The Pink Guitar
Writing as Feminist Practice
SERIES:
Modern and Contemporary Poetics
University of Alabama Press
An influential feminist study of poetry and writing
The Pink Guitar is a landmark study of women's writing and poetics—and representations of women artists—in the 20th century. It probes the work of H.D., William Carlos Williams, and Marcel Duchamp, among others, and includes DuPlessis’s pioneering essay “For the Etruscans,” described in American Literature as “one of the finest pieces of criticism in the feminist literary tradition.”
'With the dazzling, sometimes breathtaking The Pink Guitar, Rachel Blau DuPlessis has produced one of the boldest, most enlightening, innovative, challenging, and knowledgeable works of feminist theory to grace the last couple of decades.' —Martha Nell Smith, Tulsa, Studies in Women’s Literature
‘This is one of the most pleasurable works of criticism I have read in years. These essays fuse disparate voices, colloquial, theoretical, autobiographical. They intercut DuPlessis’s own words with those of other writers and poets.
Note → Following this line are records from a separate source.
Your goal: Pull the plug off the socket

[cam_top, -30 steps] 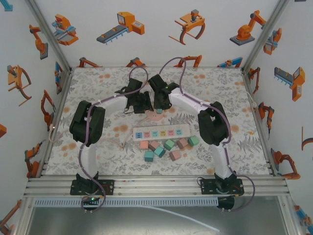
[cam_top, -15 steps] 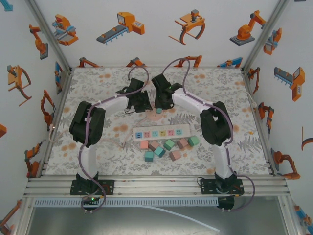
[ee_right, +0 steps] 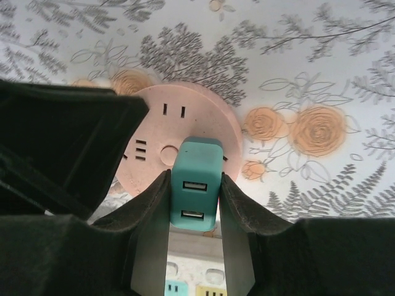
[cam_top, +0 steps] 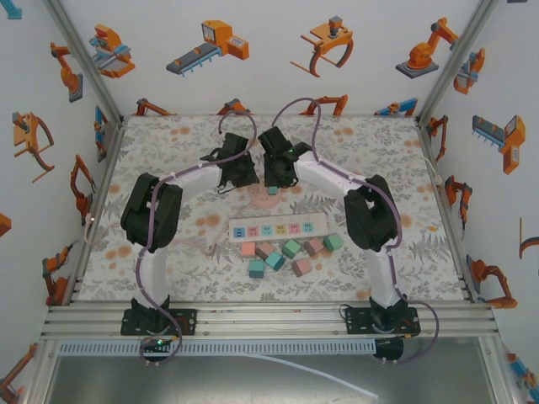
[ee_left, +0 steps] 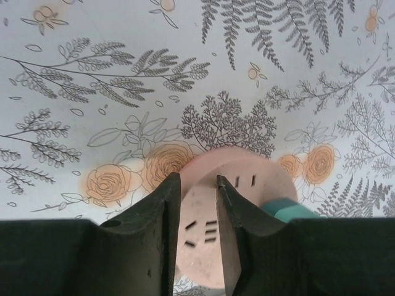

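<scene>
My left arm: stretched forward, forearm bent inward.
My left gripper (ee_left: 197, 180): fingers drawn close on the socket (ee_left: 262, 179).
My right arm: stretched forward, forearm bent inward.
My right gripper (ee_right: 195, 179): fingers clamped on the plug (ee_right: 197, 157).

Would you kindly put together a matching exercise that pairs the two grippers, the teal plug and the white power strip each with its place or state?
Column one:
1. left gripper
2. right gripper
3. teal plug
4. white power strip

Column two:
A. lies on the table just behind the coloured blocks
B. fingers shut on the teal plug
C. stands on the pink round socket
D. fingers shut on the pink round socket

Pairs: 1-D, 2-B, 3-C, 4-A
</scene>
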Tool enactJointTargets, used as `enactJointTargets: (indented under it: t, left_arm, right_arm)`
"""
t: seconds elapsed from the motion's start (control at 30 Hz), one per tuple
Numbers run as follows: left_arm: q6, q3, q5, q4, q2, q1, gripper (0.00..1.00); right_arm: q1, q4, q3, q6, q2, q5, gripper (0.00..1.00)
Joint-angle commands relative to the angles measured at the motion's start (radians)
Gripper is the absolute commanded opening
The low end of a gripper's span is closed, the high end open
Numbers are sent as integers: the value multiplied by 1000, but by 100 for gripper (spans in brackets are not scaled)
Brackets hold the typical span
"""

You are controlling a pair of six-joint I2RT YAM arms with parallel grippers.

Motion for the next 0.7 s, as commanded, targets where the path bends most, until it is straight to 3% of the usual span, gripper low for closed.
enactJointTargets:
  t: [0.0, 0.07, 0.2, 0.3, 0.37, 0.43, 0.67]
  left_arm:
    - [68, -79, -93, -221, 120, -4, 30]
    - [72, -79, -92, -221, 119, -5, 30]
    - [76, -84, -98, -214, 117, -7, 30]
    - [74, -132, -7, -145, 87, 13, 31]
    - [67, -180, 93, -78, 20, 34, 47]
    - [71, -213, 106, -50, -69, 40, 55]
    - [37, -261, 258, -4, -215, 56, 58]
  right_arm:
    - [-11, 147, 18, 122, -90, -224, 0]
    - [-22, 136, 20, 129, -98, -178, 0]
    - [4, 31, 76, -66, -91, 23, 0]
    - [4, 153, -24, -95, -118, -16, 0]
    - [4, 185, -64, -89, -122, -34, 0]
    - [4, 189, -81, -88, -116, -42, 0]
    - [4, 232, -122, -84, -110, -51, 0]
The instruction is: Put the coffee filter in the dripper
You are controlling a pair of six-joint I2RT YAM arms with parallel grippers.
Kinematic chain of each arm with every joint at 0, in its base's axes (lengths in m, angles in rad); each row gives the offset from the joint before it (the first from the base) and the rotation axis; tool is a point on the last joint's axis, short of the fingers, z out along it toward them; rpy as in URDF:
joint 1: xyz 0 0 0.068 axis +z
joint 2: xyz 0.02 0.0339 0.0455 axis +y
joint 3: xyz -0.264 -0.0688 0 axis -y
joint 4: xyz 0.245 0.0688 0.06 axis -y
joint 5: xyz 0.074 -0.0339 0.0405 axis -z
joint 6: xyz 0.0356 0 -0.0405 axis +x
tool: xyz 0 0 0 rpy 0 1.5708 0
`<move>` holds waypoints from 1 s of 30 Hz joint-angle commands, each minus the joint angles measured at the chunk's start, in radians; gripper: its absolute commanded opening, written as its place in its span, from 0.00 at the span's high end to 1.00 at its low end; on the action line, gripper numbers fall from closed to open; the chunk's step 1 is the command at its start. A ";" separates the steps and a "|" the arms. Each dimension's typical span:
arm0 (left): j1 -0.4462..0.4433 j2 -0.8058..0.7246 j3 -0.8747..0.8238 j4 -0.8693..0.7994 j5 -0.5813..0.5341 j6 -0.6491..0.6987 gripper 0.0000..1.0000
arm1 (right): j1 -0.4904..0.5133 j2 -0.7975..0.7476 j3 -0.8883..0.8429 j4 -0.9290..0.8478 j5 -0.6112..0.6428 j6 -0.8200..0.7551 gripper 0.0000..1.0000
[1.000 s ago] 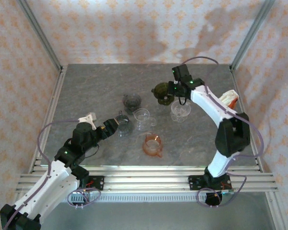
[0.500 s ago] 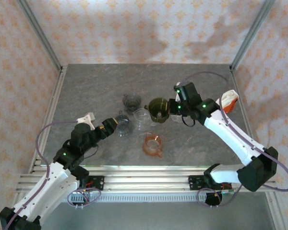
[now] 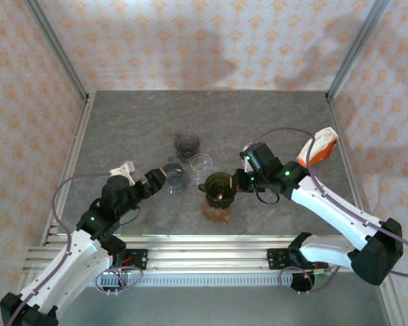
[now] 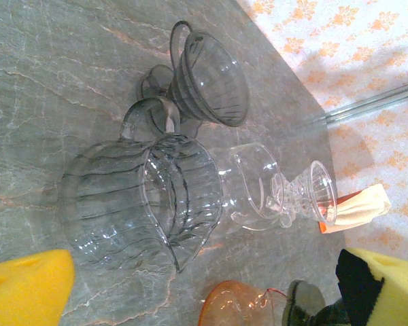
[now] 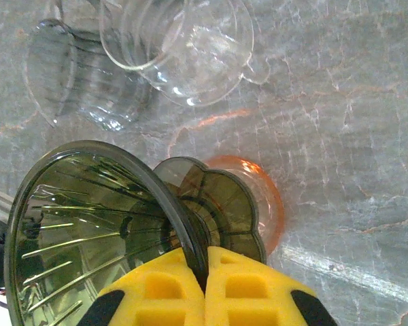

They draw together aspects of being usually sundered in criticism, without imposing systems or closure.’ —Helen Carr, New Formations
‘Critics on both sides of the Atlantic have, for years, imagined a feminine language. Here DuPlessis comes very close to inventing one. . . . She [creates] not only a style of writing but also a practice of reading that is uniquely her own.’ —Cecilia Farr, American Literature
‘The supreme quality of The Pink Guitar is how insightfully and thoroughly DuPlessis understands the ways that gender relations are embedded within signifying practices--and how a feminist writing practice must disrupt these practices on multiple levels. . . . The Pink Guitar establishes a powerful feminist writing practice not because of DuPlessis’s refusal of authority, transcendence, and singularity, but because of the ways she redeploys these.’ —Jeanne Heuving, Contemporary Literature
Rachel Blau DuPlessis is a poet, critic, and Professor of English at Temple University. She is the author/editor of more than 20 volumes of poetry and criticism, including The Objectivist Nexus: Essays in Cultural Poetics and Genders, Races, and Religious Cultures in Modern American Poetry, 1908–1934.